■ **GOAL OF THE EXERCISE**
The answer is to be the data below, written out in full and exactly.

■ **DATA EXCERPT**
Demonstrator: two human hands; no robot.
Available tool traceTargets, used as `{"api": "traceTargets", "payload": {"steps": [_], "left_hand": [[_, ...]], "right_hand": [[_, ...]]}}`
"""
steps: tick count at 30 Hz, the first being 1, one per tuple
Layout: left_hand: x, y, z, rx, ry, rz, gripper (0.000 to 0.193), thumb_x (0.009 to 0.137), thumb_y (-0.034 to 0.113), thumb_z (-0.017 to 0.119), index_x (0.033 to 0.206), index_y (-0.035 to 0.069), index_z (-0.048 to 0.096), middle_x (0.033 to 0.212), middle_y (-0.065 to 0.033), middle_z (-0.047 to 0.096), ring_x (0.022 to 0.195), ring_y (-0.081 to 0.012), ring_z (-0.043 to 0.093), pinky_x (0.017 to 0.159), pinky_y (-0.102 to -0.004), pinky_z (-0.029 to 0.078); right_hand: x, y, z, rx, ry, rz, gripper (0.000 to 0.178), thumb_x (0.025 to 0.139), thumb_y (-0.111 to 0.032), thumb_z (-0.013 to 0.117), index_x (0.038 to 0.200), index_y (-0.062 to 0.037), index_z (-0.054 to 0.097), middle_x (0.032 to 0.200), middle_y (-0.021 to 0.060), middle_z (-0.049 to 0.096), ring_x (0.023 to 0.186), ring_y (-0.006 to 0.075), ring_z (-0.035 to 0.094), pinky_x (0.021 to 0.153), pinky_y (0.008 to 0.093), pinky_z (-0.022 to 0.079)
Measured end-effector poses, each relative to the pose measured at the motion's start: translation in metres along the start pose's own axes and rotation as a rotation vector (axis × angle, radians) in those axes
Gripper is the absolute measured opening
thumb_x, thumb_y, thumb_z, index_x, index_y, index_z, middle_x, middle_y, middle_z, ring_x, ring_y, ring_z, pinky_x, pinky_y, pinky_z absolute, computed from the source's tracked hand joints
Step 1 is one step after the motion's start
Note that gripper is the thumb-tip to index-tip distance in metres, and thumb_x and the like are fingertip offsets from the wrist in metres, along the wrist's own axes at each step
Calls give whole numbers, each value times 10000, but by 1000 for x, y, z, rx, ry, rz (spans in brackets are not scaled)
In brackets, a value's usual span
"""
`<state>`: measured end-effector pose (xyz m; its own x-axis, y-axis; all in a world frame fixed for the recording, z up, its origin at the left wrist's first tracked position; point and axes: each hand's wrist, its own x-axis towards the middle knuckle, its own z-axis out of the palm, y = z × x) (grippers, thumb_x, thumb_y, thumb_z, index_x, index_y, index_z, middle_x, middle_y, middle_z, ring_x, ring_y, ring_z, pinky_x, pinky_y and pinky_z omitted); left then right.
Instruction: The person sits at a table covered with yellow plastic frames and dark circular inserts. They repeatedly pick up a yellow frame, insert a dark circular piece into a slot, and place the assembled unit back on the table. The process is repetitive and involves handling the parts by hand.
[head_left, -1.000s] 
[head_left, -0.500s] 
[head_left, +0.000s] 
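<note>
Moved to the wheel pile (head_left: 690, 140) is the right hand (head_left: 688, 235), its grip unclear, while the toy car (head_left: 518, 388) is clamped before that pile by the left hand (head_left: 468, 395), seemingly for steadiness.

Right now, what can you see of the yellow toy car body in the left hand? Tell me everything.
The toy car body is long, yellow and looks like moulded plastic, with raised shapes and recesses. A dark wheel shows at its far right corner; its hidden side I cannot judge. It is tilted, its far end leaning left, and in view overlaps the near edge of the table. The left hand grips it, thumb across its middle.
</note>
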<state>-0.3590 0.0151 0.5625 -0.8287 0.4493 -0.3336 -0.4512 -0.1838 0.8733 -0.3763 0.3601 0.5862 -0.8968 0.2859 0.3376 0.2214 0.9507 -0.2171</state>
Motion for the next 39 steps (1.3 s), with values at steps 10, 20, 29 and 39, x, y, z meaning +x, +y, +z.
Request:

■ **THE COMPLETED TASK**
Demonstrator: two human hands; no robot.
Available tool traceTargets, used as `{"api": "traceTargets", "payload": {"steps": [_], "left_hand": [[_, ...]], "right_hand": [[_, ...]]}}`
"""
steps: tick count at 30 Hz, the first being 1, one per tuple
Layout: left_hand: x, y, z, rx, ry, rz, gripper (0.000 to 0.193), thumb_x (0.009 to 0.137), thumb_y (-0.034 to 0.113), thumb_z (-0.017 to 0.119), index_x (0.033 to 0.206), index_y (-0.035 to 0.069), index_z (-0.048 to 0.096), middle_x (0.033 to 0.212), middle_y (-0.065 to 0.033), middle_z (-0.047 to 0.096), ring_x (0.022 to 0.195), ring_y (-0.081 to 0.012), ring_z (-0.043 to 0.093), pinky_x (0.017 to 0.159), pinky_y (-0.102 to -0.004), pinky_z (-0.029 to 0.078); right_hand: x, y, z, rx, ry, rz, gripper (0.000 to 0.178), thumb_x (0.025 to 0.139), thumb_y (-0.111 to 0.032), thumb_z (-0.013 to 0.117), index_x (0.038 to 0.200), index_y (-0.062 to 0.037), index_z (-0.054 to 0.097), middle_x (0.032 to 0.200), middle_y (-0.021 to 0.060), middle_z (-0.049 to 0.096), ring_x (0.023 to 0.186), ring_y (-0.006 to 0.075), ring_z (-0.035 to 0.094), pinky_x (0.021 to 0.153), pinky_y (0.008 to 0.093), pinky_z (-0.022 to 0.079)
Measured end-effector poses, each relative to the pose measured at the motion's start: translation in metres along the start pose's own axes and rotation as a rotation vector (axis × angle, radians) in those axes
Gripper is the absolute measured opening
thumb_x, thumb_y, thumb_z, index_x, index_y, index_z, middle_x, middle_y, middle_z, ring_x, ring_y, ring_z, pinky_x, pinky_y, pinky_z absolute, computed from the source's tracked hand joints
Step 1 is one step after the motion's start
Note that gripper is the thumb-tip to index-tip distance in metres, and thumb_x and the like are fingertip offsets from the wrist in metres, along the wrist's own axes at each step
Calls give whole numbers, each value times 10000, but by 1000 for x, y, z, rx, ry, rz (spans in brackets are not scaled)
In brackets, a value's usual span
"""
`<state>`: measured end-effector pose (xyz m; its own x-axis, y-axis; all in a world frame fixed for the recording, z up, its origin at the left wrist's first tracked position; point and axes: each hand's wrist, its own x-axis towards the middle knuckle, its own z-axis out of the palm, y = z × x) (grippers, thumb_x, thumb_y, thumb_z, index_x, index_y, index_z, middle_x, middle_y, middle_z, ring_x, ring_y, ring_z, pinky_x, pinky_y and pinky_z omitted); left then right.
Instruction: The person sits at a table covered with yellow plastic frames and dark circular inserts. They repeatedly pick up a yellow frame, insert a dark circular piece into a slot, and place the assembled unit back on the table. The process is repetitive and involves handling the parts by hand.
[head_left, -1.000s] 
[head_left, -0.500s] 
[head_left, +0.000s] 
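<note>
Moved to the wheel pile (head_left: 690, 140) is the right hand (head_left: 688, 235), its grip unclear, while the toy car (head_left: 518, 388) is clamped before that pile by the left hand (head_left: 468, 395), seemingly for steadiness.

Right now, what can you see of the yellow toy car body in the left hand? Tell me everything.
The toy car body is long, yellow and looks like moulded plastic, with raised shapes and recesses. A dark wheel shows at its far right corner; its hidden side I cannot judge. It is tilted, its far end leaning left, and in view overlaps the near edge of the table. The left hand grips it, thumb across its middle.
</note>
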<state>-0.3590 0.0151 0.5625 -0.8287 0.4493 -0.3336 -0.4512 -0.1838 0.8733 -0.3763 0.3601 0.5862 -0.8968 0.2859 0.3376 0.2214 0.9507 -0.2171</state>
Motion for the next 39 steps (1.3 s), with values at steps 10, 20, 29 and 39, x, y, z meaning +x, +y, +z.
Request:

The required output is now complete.